Your instructions
Go through the entries below and copy each line that holds the word "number".
== Segment start ==
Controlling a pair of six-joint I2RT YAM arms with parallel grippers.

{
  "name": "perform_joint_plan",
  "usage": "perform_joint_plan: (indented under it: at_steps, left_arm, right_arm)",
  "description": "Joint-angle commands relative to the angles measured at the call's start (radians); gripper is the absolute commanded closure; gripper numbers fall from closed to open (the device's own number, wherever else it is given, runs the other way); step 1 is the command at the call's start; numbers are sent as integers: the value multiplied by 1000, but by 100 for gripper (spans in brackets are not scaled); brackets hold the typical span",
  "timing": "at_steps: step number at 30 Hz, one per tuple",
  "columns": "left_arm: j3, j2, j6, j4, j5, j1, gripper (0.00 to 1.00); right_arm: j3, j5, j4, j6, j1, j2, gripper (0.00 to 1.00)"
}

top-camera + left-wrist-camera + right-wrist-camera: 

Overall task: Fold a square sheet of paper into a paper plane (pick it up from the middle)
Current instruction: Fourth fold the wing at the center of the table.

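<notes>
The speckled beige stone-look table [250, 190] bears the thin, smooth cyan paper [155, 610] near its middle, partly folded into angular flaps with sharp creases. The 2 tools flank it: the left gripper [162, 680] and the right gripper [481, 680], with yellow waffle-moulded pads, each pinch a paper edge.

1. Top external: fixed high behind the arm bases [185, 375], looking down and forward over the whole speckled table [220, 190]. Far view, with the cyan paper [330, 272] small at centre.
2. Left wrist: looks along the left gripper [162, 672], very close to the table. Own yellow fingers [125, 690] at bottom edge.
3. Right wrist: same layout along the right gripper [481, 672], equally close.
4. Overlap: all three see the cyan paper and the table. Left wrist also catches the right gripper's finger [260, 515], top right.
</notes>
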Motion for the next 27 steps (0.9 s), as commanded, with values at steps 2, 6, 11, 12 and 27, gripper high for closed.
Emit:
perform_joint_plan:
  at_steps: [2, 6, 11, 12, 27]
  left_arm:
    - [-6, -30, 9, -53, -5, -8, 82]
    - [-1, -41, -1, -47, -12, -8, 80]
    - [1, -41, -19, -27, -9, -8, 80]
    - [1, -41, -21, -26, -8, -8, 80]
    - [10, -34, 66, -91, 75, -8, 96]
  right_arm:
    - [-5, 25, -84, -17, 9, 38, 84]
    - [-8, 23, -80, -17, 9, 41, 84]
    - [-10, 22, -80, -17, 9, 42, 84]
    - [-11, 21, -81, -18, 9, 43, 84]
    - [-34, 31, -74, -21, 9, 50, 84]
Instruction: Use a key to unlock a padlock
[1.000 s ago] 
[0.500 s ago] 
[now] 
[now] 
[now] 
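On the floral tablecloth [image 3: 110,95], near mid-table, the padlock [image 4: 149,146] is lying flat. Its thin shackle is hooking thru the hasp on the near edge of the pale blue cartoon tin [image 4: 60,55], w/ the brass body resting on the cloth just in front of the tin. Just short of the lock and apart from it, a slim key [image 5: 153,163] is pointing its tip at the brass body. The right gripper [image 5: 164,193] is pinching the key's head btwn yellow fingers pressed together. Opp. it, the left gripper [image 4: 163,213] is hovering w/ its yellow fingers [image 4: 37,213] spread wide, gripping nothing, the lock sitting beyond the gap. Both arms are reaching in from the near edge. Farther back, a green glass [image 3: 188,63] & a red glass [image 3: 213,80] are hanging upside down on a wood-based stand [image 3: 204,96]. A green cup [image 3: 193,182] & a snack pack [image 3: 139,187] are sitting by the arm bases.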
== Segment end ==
Exercise response
  "description": "Joint-angle commands relative to the angles measured at the call's start (radians); gripper is the absolute commanded closure; gripper numbers fall from closed to open (the device's own number, wherever else it is given, runs the other way); step 1 is the command at the call's start; numbers are sent as integers: the value multiplied by 1000, but by 100 for gripper (spans in brackets are not scaled); brackets hold the typical span",
  "timing": "at_steps: step number at 30 Hz, one per tuple",

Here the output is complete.